Nous voulons partager quelque chose qui nous est arrivé récemment qui a été une véritable épreuve pour nous.


B: Nous avons participé aux veillées à Cologne pendant environ 13 ans. Un pratiquant nous a dit lors d’ une réunion de groupe que nous n’avions pas bien fait pendant toutes ces années, et que nous n’avions pas eu un bon effet. Ceci a aussi empêché d’autres pratiquants d’autres villes de venir et de soutenir ce projet. Cette accusation nous visait tous les deux, ainsi que d’autres pratiquants qui avaient organisé et participé à ce projet depuis longtemps.


Je ne m’attendais pas à cela et la colère est montée en moi. En même temps, je me suis sentie injustement traitée. Mais en réfléchissant à la situation j’ai découvert certains attachements. Par exemple, le fait de me sentir injustement traitée, de tenir à d’anciennes méthodes, une aversion pour le changement et ne pas accepter les critiques.


R : Mes attachements incluaient l’autoritarisme, la peur de perdre la face et un esprit de lutte. En les comparant avec les attachements qui influençaient notre participation dans le projet des politiciens, nous avons trouvé relativement rapidement où étaient nos problèmes.
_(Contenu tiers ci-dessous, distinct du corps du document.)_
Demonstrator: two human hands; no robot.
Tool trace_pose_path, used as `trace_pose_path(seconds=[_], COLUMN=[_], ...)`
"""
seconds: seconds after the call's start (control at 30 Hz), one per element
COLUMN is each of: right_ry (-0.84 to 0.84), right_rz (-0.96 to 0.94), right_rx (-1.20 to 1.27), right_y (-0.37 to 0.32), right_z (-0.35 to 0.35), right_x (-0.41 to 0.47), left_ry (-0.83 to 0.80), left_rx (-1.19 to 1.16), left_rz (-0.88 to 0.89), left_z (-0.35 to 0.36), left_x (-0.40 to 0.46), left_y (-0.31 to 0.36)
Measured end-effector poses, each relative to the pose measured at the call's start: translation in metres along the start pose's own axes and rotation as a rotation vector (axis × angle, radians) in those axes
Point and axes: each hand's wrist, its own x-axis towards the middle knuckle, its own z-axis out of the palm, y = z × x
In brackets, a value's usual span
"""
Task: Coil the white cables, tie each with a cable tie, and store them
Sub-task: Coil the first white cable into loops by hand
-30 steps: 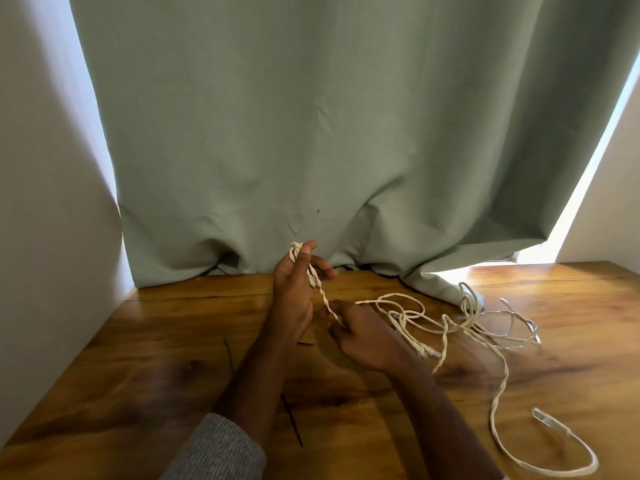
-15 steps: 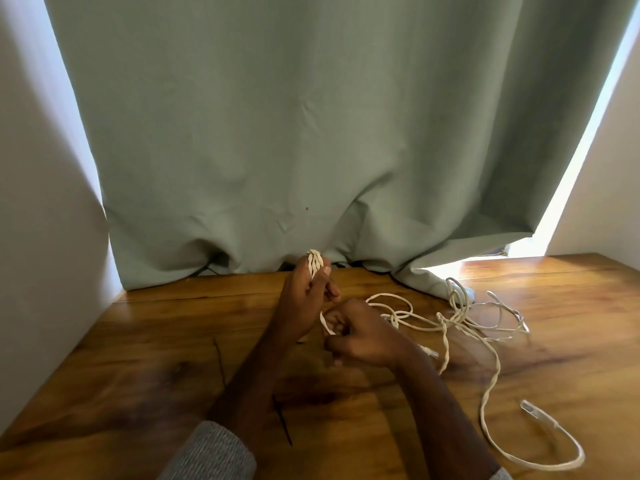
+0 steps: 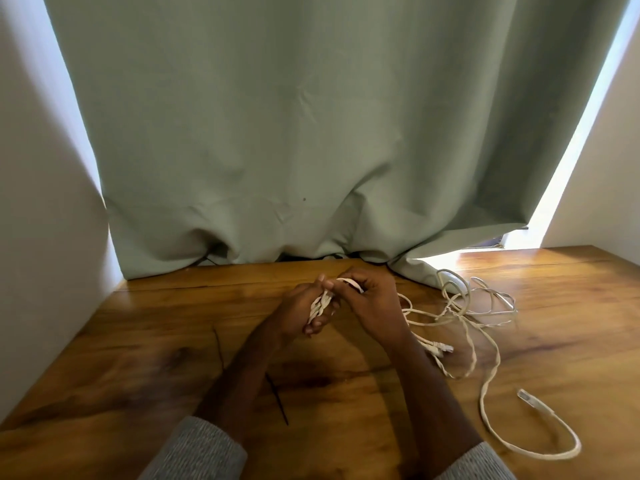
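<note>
Across the frame's lower half, wooden table (image 3: 554, 306). Loose white cable (image 3: 485, 341) tangled at right. Mid-frame, left hand (image 3: 298, 313) grips the coiled bundle (image 3: 320, 304); right hand (image 3: 370, 303) curls over, pinching a loop. Two black cable ties (image 3: 277, 398) lie lower left.

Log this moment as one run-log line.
left hand: grips white cable coil | right hand: wraps strand round it | thin black cable ties: untouched on wooden table
</note>
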Motion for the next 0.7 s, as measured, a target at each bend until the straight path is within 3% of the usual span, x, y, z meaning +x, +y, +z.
trace_pose_path(seconds=[0.1, 0.27, 0.5, 0.7], right_ry=[0.069, 0.022, 0.05, 0.09], right_rz=[0.012, 0.001, -0.108, -0.088], right_rx=[-0.021, -0.048, -0.164, -0.194], right_y=[0.01, 0.02, 0.013, 0.013], right_z=[-0.001, 0.0, 0.01, 0.017], right_x=[0.0, 0.0, 0.001, -0.001], left_ry=[-0.108, -0.192, -0.017, -0.009], left_rx=[-0.086, -0.138, 0.102, 0.036], left_rz=[0.006, 0.097, 0.012, 0.003], left_z=[-0.007, -0.011, -0.004, -0.004], left_x=[-0.008, -0.015, -0.009, -0.004], left_y=[0.001, -0.004, -0.009, -0.015])
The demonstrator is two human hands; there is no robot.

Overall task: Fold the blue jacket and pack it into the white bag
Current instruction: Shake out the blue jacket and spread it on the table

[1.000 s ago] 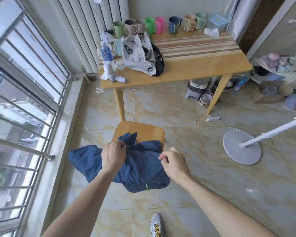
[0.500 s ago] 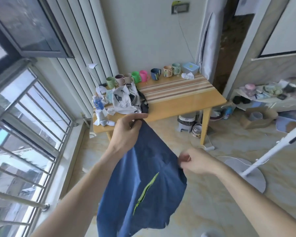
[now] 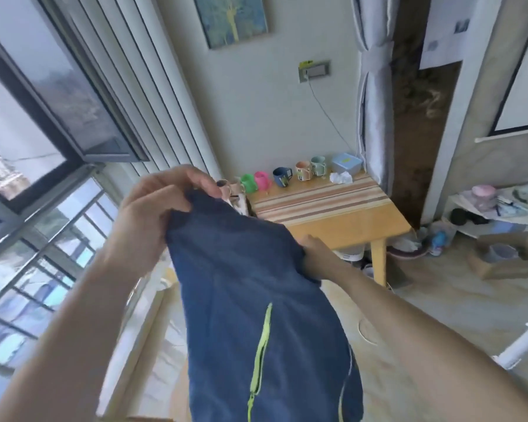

Nous avons lâche nos attachements et sommes allés voir les pratiquants qui voulaient bien nous suggérer des améliorations.


Un petit groupe d’entre nous a créé de nouvelles bannières en seulement quelques semaines et a travaillé sur le développement du stand d’information.


B : Nous voulons progresser sur notre chemin de cultivation. Unissons-nous, améliorons notre niveau de cultivation et sauvons plus d’être, comme Maître nous l’a demandé.


Maître a dit dans son enseignement à la Conférence de New-York 2016 :

« Bien sûr, beaucoup de disciples de Dafa font quand même très bien, même s’ils ont fait plus ou moins de chutes. Ce n’est pas grave, le Maître l’a vu, certaines tribulations ne sont pas supportables pour les hommes, tout cela ne compte pas, ce qui est le plus remarquable est qu’on se relève après avoir fait une chute, qu’on recommence et fait bien ! < /I>»

Disciples de Dafa, même si le Maître a parlé un peu sévèrement, c’est pour que vous vous ressaisissiez, parce que vous êtes l’espoir de l’humanité ! L’espoir des êtres de l’univers ! Vous êtes aussi l’espoir du Maître !


Merci beaucoup vénérable Maître et compagnons de pratique!